Metro-North Commuter Railroad Company v. Buckley

PETITIONER: Metro-North Commuter Railroad Company
RESPONDENT: Buckley
LOCATION: City Hall

DOCKET NO.: 96-320
DECIDED BY: Rehnquist Court (1986-2005)
LOWER COURT: United States Court of Appeals for the Second Circuit

CITATION: 521 US 424 (1997)
ARGUED: Feb 18, 1997
DECIDED: Jun 23, 1997

ADVOCATES:
Charles C. Goetsch - Argued the cause for the respondent
Sheila L. Birnbaum - Argued the cause for the petitioner

Facts of the case

Michael Buckley was exposed to insulation dust containing asbestos while employed as a pipefitter by Metro-North Commuter Railroad Co. Buckley feared he would develop cancer, of which periodic medical check ups have revealed no evidence of an asbestos related disease. Buckley filed suit under the Federal Employers' Liability Act (FELA), which permits a railroad worker to recover for an "injury . . . resulting from" his employer's "negligence." He sought damages for negligently inflicted emotional distress and to cover the cost of future check ups. The District Court dismissed Buckley's case because since there had been no "physical impact" from his exposure, the FELA did not permit recovery for his emotional injury. Buckley's medical monitoring claim was not discussed. In reversing, the Court of Appeals held that that his contact with the insulation dust was considered a physical impact that, when present, permits a FELA plaintiff to recover for accompanying emotional distress. Furthermore, Buckley could recover the costs of check ups made necessary by the exposure.

Question

May railroad workers invoke the Federal Employers' Liability Act to sue their employers for emotional distress due to asbestos, or some other disease-causing carcinogen, exposure if it has not made them ill?

Media for Metro-North Commuter Railroad Company v. Buckley

Audio Transcription for Oral Argument - February 18, 1997 in Metro-North Commuter Railroad Company v. Buckley

Audio Transcription for Opinion Announcement - June 23, 1997 in Metro-North Commuter Railroad Company v. Buckley

The second case is Metro North versus Buckley.

The plaintiff in this case was negligently exposed to large amounts of asbestos 10 years ago.

So far he has shown no physical symptom of any sort, but experts testified that he has a 1% to 5% greater chance of getting cancer than the average person.

The first question before us is whether a worker negligently exposed to asbestos, may recover in tort under the Federal Employees Liability Act for emotional suffering even thought the worker has not shown any symptom or any sign of the disease.

We hold that a plaintiff without symptoms may not recover for purely emotional suffering.

Our conclusion rests upon past precedent in this Court, the absence of precedent permitting recovery in state court tort cases and certain practical reasons such as, for example, the vast number of difficult to evaluate cases that a contrary ruling might produce carrying with it the risk in a world of limited resources of interfering with recovery by those who suffer more serious harm.

The second question is whether a plaintiff who never develops either any physical change, no symptom, no disease, can recover the cost of medical monitoring.

There are some state court cases that have permitted actions of approximately this sort.

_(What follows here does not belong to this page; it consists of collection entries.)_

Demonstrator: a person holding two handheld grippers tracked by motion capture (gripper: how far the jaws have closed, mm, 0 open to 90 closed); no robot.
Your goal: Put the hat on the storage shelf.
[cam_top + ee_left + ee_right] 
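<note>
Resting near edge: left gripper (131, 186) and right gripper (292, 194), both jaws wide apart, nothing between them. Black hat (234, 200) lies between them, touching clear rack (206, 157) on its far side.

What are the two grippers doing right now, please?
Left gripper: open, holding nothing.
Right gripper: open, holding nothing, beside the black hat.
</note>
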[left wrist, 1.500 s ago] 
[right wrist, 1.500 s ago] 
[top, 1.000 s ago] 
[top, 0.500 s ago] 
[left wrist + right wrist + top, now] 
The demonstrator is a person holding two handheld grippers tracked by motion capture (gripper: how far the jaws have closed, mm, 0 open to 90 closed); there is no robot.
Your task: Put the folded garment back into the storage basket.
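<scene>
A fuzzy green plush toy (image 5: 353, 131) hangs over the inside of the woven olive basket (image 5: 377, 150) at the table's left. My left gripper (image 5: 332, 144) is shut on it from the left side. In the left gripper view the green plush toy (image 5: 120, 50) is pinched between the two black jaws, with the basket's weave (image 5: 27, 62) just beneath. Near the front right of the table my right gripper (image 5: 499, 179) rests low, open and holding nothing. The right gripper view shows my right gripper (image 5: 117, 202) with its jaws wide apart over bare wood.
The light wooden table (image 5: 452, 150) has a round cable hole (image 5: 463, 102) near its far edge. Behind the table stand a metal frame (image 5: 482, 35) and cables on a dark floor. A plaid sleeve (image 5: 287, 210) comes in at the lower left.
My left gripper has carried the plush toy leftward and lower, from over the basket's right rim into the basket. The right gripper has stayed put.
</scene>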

Those cases, however, have directly or indirectly endorsed special modifications of the traditional tort action as applied here, such as, for example, that the money be placed in a special fund to assure it's being spent on medical care rather than treating it simply as, say, extra recovery for examinations paid for from other sources.

We do not deny the problem of the individual plaintiff before us, but we are mindful of the systemic effects of a rule of law that would not only affect his case, but the cases of millions of others, some of whom have far more serious injuries.

We conclude that the FELA does not contain an unqualified traditional tort remedy for lump sum damages.

We express no view about the extent to which the FELA might or might not accommodate more finely tailored medical cost recovery rules.

For these and other reasons, we reverse the judgment of the Second Circuit and we remand the case.

Justice Ginsburg has filed an opinion concurring in the judgment, in part, and dissenting in part, in which Justice Stevens joins.